▶ _SOURCE MATERIAL_:
========

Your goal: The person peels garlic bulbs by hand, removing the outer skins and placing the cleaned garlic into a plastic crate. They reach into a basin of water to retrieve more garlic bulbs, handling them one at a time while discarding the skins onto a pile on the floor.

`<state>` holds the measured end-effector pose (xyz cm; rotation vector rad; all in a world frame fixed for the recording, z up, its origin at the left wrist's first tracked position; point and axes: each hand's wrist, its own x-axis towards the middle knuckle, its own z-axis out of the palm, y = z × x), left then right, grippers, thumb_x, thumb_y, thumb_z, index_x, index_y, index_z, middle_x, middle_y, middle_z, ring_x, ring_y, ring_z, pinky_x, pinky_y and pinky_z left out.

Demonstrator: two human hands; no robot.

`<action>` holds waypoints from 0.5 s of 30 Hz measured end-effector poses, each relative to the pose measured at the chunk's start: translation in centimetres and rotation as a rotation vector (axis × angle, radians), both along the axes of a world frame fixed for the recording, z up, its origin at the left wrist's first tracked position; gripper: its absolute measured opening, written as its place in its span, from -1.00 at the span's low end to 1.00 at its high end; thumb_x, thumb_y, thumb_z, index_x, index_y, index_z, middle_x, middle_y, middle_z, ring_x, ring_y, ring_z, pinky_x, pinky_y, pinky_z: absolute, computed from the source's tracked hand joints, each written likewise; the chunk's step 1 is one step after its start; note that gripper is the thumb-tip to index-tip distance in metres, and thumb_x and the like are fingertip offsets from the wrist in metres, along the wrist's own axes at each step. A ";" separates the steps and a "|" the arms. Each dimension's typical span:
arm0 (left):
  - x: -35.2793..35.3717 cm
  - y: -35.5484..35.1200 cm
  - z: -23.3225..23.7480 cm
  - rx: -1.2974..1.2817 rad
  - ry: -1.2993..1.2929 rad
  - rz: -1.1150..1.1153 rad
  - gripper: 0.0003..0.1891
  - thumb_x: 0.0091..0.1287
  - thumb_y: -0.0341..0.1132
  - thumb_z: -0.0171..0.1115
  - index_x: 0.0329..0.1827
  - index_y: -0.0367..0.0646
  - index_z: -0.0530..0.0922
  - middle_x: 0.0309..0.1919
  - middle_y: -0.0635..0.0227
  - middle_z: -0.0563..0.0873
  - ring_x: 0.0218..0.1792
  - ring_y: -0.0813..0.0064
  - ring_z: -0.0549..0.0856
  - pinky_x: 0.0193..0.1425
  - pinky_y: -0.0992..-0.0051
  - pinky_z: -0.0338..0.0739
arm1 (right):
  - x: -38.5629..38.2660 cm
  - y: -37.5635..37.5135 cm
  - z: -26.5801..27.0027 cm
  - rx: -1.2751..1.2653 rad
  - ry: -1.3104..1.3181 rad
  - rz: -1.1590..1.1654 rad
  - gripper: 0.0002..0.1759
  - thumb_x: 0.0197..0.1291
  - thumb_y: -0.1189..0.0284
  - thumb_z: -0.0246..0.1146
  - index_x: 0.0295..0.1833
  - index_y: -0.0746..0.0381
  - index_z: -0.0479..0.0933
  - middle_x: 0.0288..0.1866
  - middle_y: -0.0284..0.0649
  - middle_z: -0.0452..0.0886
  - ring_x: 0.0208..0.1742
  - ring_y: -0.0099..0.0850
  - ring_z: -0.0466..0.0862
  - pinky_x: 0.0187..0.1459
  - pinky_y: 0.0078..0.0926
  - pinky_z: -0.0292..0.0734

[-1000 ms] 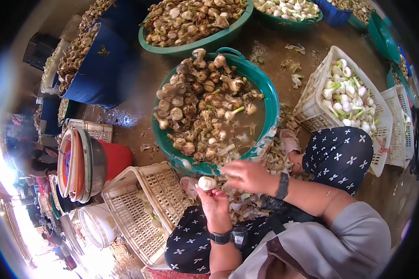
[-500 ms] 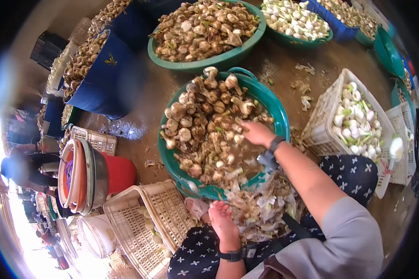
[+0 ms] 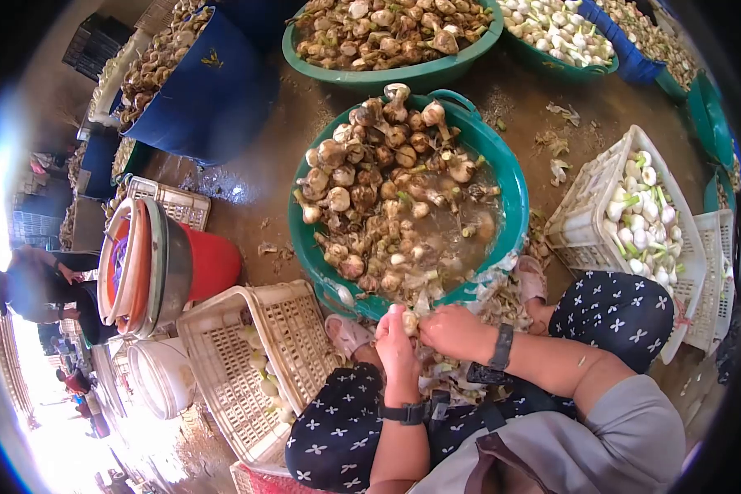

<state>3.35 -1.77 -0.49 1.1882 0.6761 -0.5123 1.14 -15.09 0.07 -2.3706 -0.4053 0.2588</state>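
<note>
Both my hands are together just above the near rim of a green tub (image 3: 514, 193). Between them is a small garlic bulb (image 3: 410, 321), its pale side showing. My left hand (image 3: 396, 344) is closed on it from the left, thumb up. My right hand (image 3: 459, 333) is closed against its right side, with the fingertips partly hidden. In the tub, soiled garlic bulbs (image 3: 362, 177) are heaped at the left and middle, and murky water (image 3: 461, 235) shows at the right. Papery garlic peelings (image 3: 494, 309) lie below and around my hands.
A crate of white peeled garlic (image 3: 646, 210) stands at right. At left is another white crate (image 3: 230, 362) with a few bulbs, beside stacked basins (image 3: 152, 263) and a white bucket (image 3: 160, 379). A second full green tub (image 3: 387, 78) is beyond. A person (image 3: 45, 284) sits far left.
My right hand has come back from the bulbs in the tub to meet my left hand. My left hand, open before, is now closed on a garlic bulb. The view has shifted slightly.
</note>
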 end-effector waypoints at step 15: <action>-1.6 1.3 2.7 -0.099 -0.121 -0.195 -0.63 0.39 -0.12 -0.07 0.06 -0.17 0.50 -0.35 0.42 0.63 -0.55 0.67 0.48 -0.53 0.71 0.34 | -2.2 -0.6 2.0 0.721 0.487 -0.422 -0.70 0.31 0.29 0.03 -0.29 0.28 0.53 -0.57 -0.32 0.55 -0.60 -0.58 0.51 -0.57 -0.48 0.35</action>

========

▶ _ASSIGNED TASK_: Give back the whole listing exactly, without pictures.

▶ _ANSWER BELOW_:
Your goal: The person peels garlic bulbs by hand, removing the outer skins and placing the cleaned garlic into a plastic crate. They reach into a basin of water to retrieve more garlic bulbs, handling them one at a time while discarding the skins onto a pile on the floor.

`<state>` holds the measured end-effector pose (xyz cm; rotation vector rad; all in a world frame fixed for the recording, z up, its origin at the left wrist's first tracked position; point and axes: each hand's wrist, its own x-axis towards the middle knuckle, its own z-axis out of the palm, y = z × x), left then right, grippers, thumb_x, thumb_y, thumb_z, index_x, index_y, index_z, middle_x, middle_y, middle_z, ring_x, ring_y, ring_z, pinky_x, pinky_y and pinky_z left out.

Demonstrator: two human hands; no robot.

`<action>` holds waypoints from 0.5 s of 30 Hz measured end-effector poses, each relative to the pose measured at the chunk's start: translation in centimetres and rotation as a rotation vector (axis × angle, radians), both along the axes of a world frame fixed for the recording, z up, its origin at the left wrist's first tracked position; gripper: its absolute measured opening, written as its place in its span, from -1.00 at the span's low end to 1.00 at its high end; thumb_x, thumb_y, thumb_z, index_x, index_y, index_z, middle_x, middle_y, middle_z, ring_x, ring_y, ring_z, pinky_x, pinky_y, pinky_z: absolute, computed from the source's tracked hand joints, each written likewise; the chunk's step 1 is one step after its start; note that gripper is the thumb-tip to index-tip distance in metres, and thumb_x and the like are fingertip offsets from the wrist in metres, along the wrist's own axes at each step. A ";" separates the steps and a "|" the arms. Each dimension's typical span:
arm0 (left):
  - x: -35.2793..35.3717 cm
  - y: -35.5484..35.1200 cm
  - z: -23.3225..23.7480 cm
  - rx: -1.2974..1.2817 rad
  - ry: -1.2993..1.2929 rad
  - rz: -1.1150..1.1153 rad
  - gripper: 0.0003..0.1891
  - thumb_x: 0.0091..0.1287
  - thumb_y: -0.0341..0.1132
  - thumb_z: -0.0171..0.1115
  - index_x: 0.0329..0.1827
  - index_y: -0.0367..0.0646
  - index_z: -0.0530..0.0922
  - middle_x: 0.0309..0.1919
  - middle_y: -0.0635..0.0227
  - middle_z: -0.0563..0.0873
  - ring_x: 0.0218..0.1792
  - ring_y: -0.0813..0.0064
  - ring_z: -0.0549..0.0856
  - pinky_x: 0.0193..0.1425
  - pinky_y: -0.0992..-0.0051
  - pinky_z: -0.0338..0.0739
arm1 (right):
  - x: -38.5629..38.2660 cm
  - y: -37.5635..37.5135 cm
  - z: -26.5801..27.0027 cm
  - rx: -1.2751..1.2653 rad
  - ry: -1.3104..1.3181 rad
  - rz: -1.1590..1.1654 rad
  - gripper: 0.0002..0.1759
  - thumb_x: 0.0197..0.1291
  - thumb_y: -0.1189..0.0284
  - thumb_z: -0.0246..0.1146
  - index_x: 0.0295..0.1833
  - index_y: -0.0746..0.0381
  - index_z: -0.0479..0.0933
  - middle_x: 0.0288..0.1866
  - middle_y: -0.0284..0.0649
  - middle_z: -0.0452..0.0886
  - ring_x: 0.0208..0.1742
  - ring_y: -0.0099..0.0850
  - ring_z: -0.0466..0.0862
  - pinky_x: 0.0187..0.1459
  - pinky_y: 0.0078..0.0926
  - pinky_z: -0.0292..0.0734

[-1000 ms] 
[-500 ms] 
[+0 ms] 

<state>3.35 -1.77 -0.49 1.1882 0.6761 -0.5123 1.14 -15.09 0.07 -2.3706 -0.4053 0.2588</state>
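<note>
Both my hands are together just above the near rim of a green tub (image 3: 514, 193). Between them is a small garlic bulb (image 3: 410, 321), its pale side showing. My left hand (image 3: 396, 344) is closed on it from the left, thumb up. My right hand (image 3: 459, 333) is closed against its right side, with the fingertips partly hidden. In the tub, soiled garlic bulbs (image 3: 362, 177) are heaped at the left and middle, and murky water (image 3: 461, 235) shows at the right. Papery garlic peelings (image 3: 494, 309) lie below and around my hands.
A crate of white peeled garlic (image 3: 646, 210) stands at right. At left is another white crate (image 3: 230, 362) with a few bulbs, beside stacked basins (image 3: 152, 263) and a white bucket (image 3: 160, 379). A second full green tub (image 3: 387, 78) is beyond. A person (image 3: 45, 284) sits far left.
My right hand has come back from the bulbs in the tub to meet my left hand. My left hand, open before, is now closed on a garlic bulb. The view has shifted slightly.
</note>
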 end-effector waypoints at step 15: <action>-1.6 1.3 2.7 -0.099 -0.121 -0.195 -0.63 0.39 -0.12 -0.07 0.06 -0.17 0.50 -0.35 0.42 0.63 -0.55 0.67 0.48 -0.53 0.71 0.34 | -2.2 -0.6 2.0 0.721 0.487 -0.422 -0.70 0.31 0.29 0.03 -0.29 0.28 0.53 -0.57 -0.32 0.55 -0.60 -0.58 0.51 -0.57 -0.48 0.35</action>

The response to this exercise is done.